Inspired by this concept, he went ahead to build the company’s very own bus-sharing app RushTrail.
Understanding the pains of long commutes to work, RushTrail was developed to allow users to commute easily and directly from region to region with a guaranteed seat.
Commuters islandwide can request pick-ups and drop-offs conveniently at any of the labeled bus stops, and choose the preferred time of shuttle.
“We charge anywhere between S$2 and S$5 per ride for B2C passengers,” shared Shin.
Is bus-sharing a need in Singapore?
When choosing a transport mode, commuters often think of two factors: pricing, and convenience (or speed).
For commuters who opt for affordability, Singapore already has an efficient public transportation system, in which our buses and MRTs are all well-connected. If convenience (or speed) matters more, there are also plenty of cab and ride-hailing options available.
That said, where does RushTrail sit on this spectrum?
RushOwl is directly positioned in the middle, where passengers can look for reliable transportation at an affordable price. Today, we see a huge issue in the supply of drivers, affecting both public transport operations and ride-hailing services.– Shin Ng, CEO of RushOwl
Due to the lack of drivers, passengers are significantly more impacted by longer transport intervals and high rejection rates.
This is where RushOwl comes in handy. Passenger can turn to them for a dedicated and reliable transport network that sends them directly to work, be it rain or shine.
“Most importantly, we are positioned to create connectivity. We deploy bus services in areas where no transportation services exist, such as the Sungei Kadut area.”
However, several on-demand bus services like Beeline and GrabShuttle have ceased operations over the years. Does this in any way signal a death knell for the service, and is RushOwl deterred by this?
Shin simply said that getting high usage demand for a mobility app is not instantaneous. “There’s a lot of pre-ground work like having a solid operational flow, supply chain, and go-to market strategies to consider. Most importantly, a mobility app like this has to constantly work on enhancing customer experience,” he added.
They saw over 400% increase in ridership since Covid-19
Covid-19 has negatively impacted many businesses across different verticals, and the mobility industry is not spared either.
However, RushOwl found that their RushTrail app saw “over 400 per cent increase in ridership” since the pandemic happened.
They found this surprising, and went on to conduct an extensive interview with their users to find out what led to this surge.

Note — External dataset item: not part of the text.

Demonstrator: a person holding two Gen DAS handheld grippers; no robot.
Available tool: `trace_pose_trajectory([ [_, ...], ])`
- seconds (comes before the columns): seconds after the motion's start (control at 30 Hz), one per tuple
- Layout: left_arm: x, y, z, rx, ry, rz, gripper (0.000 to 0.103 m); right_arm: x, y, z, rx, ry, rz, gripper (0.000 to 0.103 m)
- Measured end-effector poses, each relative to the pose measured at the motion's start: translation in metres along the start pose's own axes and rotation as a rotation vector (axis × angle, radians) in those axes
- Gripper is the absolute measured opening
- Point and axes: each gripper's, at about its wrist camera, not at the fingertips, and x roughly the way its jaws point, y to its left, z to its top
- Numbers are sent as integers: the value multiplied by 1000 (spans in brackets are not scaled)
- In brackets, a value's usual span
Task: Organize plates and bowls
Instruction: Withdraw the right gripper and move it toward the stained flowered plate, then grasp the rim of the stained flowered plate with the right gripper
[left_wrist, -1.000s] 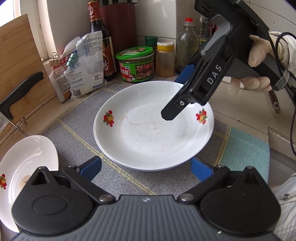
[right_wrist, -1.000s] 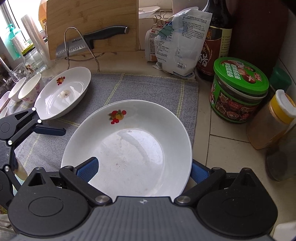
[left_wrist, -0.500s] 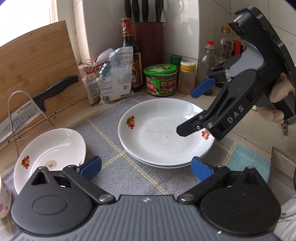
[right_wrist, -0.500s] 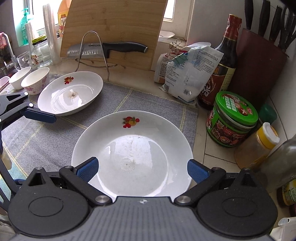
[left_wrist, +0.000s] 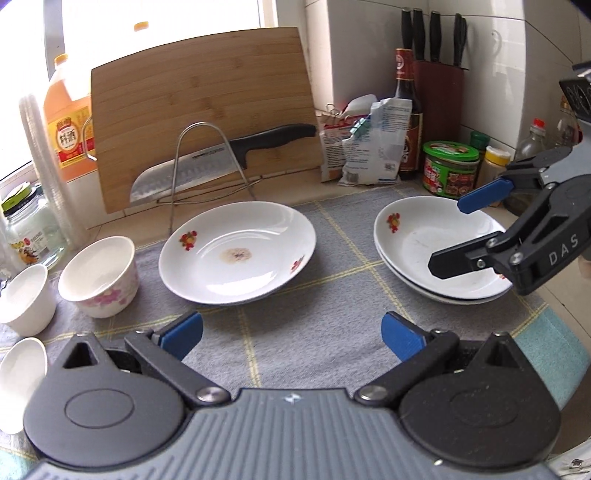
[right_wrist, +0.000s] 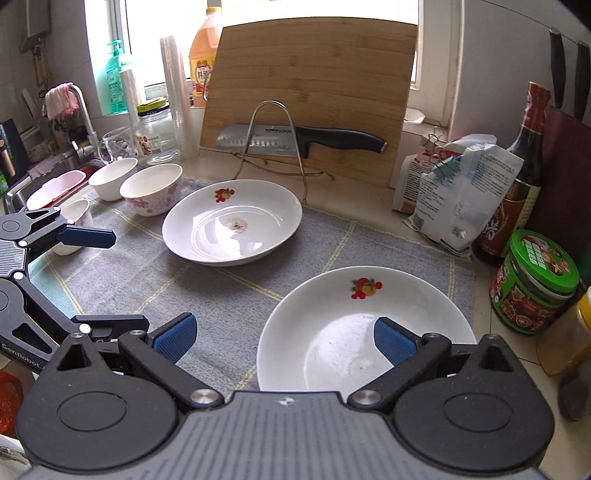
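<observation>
Both grippers have pulled back and risen since the earlier frames, so far more of the counter shows now. Left gripper (left_wrist: 291, 330), at the bottom of its own view, hangs with jaws spread wide and nothing between them. Right gripper (right_wrist: 284, 338) is likewise released and empty, hovering above the near rim of the plate stack.

Two white flowered plates sit stacked (left_wrist: 439, 247) at the right of the left wrist view, on a grey checked mat (left_wrist: 332, 266) — that part looks done. A third plate (left_wrist: 238, 253), with a small brown stain at its centre, lies alone in the middle of the frame, well apart from the stack. It probably goes on the stack next.

At the left edge of the same view stand a pink-flowered bowl (left_wrist: 98, 277) and a plain white bowl (left_wrist: 24, 299), just beside each other, with a third white bowl (left_wrist: 20, 384) lower down. None are nested yet, so the bowls seem untouched.

Behind the lone plate, upper centre, a cleaver (left_wrist: 221, 166) rests on a wire rack (left_wrist: 207, 170) against an upright bamboo cutting board (left_wrist: 203, 110) — near enough to mind when lifting. A green-lidded jar (left_wrist: 450, 168) and a dark sauce bottle (left_wrist: 404, 110) crowd the counter just behind the stack.
</observation>
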Motion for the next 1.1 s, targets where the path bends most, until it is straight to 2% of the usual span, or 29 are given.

(We) realised that passengers are using our services for a more direct commute to their workplace. This is because they do not want to use multiple modes of transportation in a single commute (ie. changing MRT lines and switching from MRT to bus).”– Shin Ng, CEO of RushOwl
The fact that sustainability has become a buzzword has also helped their cause.
According to Shin, commuters are looking for an “attractive alternative” to going public and buying a car. For the latter, the cost of car ownership in Singapore is getting increasingly expensive.
This has propelled commuters to turn to more environmentally-friendly transportation modes. “We appeal to young working adults who are looking to go car-lite and environmentally-conscious passengers.”
From their 200 beta users back in 2019, RushOwl currently has over 17,000 users. They’re currently working on launching one-north on-demand shuttle bus service and Sungei Kadut Eco Bus service, with more upcoming projects in the pipeline.
“While we look up to our vision of connecting cities of the world, the next thing we want to work on will be to further reduce our carbon emission footprint, and solve the severe driver shortage faced across the globe now.”
“This is why you can expect passengers, city governments, and businesses to rely on RushTrail to start providing new services like electric and autonomous bus rides in our future product offering. You can also expect RushTrail to venture into the Mobility-as-a-Service space, where multiple forms of mobility offering integrate together in one app.”